Inspired by Joseph Jenkins' book, my wife and I just had a slate roof installed. However, part does not look right to me. I am hoping to get some expert opinion before insisting it be corrected. I have taken photos with my cell phone camera but am not sure how to make them available. I can email them.
The main house roof apppears to be fine, but the attached garage has a number of shingles that are about two or three inches wide. The roofers admitted these are attached by only one nail. On the street side of the garage, there are several that are the first shingle against the copper flashing where the garage roof attaches to the two-story house wall.
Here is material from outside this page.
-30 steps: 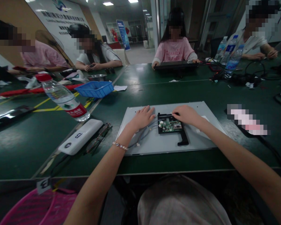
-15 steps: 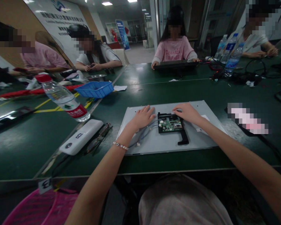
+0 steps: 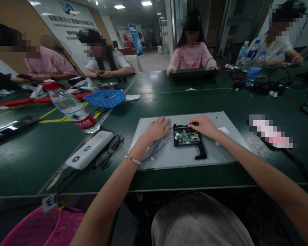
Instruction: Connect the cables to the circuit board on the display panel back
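A pale grey flat panel (image 3: 174, 160) lies on the table before me. On it sits a black plastic frame (image 3: 201, 150) holding a green circuit board (image 3: 187, 137). My left hand (image 3: 157, 130) rests flat on the panel's left part, fingers stretched out, left of the frame. Thin grey cables (image 3: 157, 147) run from the board past that hand's wrist. My right hand (image 3: 202, 124) is at the frame's far right corner, fingertips closed together against its upper edge. Whatever they pinch is too small to make out. A white label (image 3: 223, 130) partly shows behind the right wrist.
Left of the panel are eyeglasses (image 3: 108, 153), a white power bank (image 3: 90, 150), a tilted water bottle (image 3: 73, 109) and a blue tray (image 3: 105, 99). A blurred-out flat object (image 3: 270, 132) with a cable lies right. Several people sit around the table.
My right fingertips have shifted slightly left along the frame's upper edge. The small whitish spot at them no longer shows plainly. My left hand stays in place.
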Motion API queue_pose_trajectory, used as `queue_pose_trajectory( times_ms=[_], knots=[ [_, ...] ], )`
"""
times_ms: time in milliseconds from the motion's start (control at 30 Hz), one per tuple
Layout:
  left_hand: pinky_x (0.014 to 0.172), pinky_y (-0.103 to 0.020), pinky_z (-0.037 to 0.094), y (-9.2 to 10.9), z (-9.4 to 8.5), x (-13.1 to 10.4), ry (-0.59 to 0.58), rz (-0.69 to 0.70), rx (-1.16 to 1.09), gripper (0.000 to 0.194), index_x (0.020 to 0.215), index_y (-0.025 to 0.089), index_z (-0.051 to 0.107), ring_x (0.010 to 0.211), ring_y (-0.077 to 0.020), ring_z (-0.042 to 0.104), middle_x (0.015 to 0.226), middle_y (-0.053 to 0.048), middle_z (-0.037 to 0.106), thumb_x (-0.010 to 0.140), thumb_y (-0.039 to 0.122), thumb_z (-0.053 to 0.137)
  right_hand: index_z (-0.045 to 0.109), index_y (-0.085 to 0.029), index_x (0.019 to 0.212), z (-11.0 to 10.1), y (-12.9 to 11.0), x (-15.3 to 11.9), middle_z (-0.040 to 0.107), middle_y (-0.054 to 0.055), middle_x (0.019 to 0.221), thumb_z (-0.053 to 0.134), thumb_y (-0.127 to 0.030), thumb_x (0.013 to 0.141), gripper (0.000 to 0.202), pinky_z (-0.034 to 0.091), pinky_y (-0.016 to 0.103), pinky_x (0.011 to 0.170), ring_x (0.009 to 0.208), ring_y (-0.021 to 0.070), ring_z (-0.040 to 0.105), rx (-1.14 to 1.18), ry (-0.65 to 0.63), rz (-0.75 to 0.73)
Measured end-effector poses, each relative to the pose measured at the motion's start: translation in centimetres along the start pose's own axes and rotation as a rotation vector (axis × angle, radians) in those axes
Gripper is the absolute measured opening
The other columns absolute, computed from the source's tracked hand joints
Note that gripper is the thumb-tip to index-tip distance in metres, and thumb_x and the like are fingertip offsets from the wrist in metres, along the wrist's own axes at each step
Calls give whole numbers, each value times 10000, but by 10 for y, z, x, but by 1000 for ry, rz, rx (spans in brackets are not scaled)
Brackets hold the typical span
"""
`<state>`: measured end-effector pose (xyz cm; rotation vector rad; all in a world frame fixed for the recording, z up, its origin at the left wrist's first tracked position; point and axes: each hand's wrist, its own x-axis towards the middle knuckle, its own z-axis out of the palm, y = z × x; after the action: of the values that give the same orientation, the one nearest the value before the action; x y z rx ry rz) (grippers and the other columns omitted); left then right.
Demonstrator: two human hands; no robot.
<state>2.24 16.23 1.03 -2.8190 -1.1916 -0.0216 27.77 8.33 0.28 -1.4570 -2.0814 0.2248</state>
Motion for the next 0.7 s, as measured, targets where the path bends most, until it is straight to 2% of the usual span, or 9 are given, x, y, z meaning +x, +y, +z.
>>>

On the back side of the garage, they are the next-to-last shingle before the outer edge of the roof. That is, the final shingle on the outer edge of the roof is normal, but the next one in is two or three inches wide--again attached with only one nail. These occur every other horizontal row of shingles from the bottom of the roof to the top. In number of cases, the seams between normal and skinny shingles that overlap are only one or two inches apart.
There were two guys who installed the roof. I have the impression that the more friendly one installed no skinny shingles and seemed embarrassed about them. The other, sullen guy appears to have worked on the skinny-shingle parts of the roof.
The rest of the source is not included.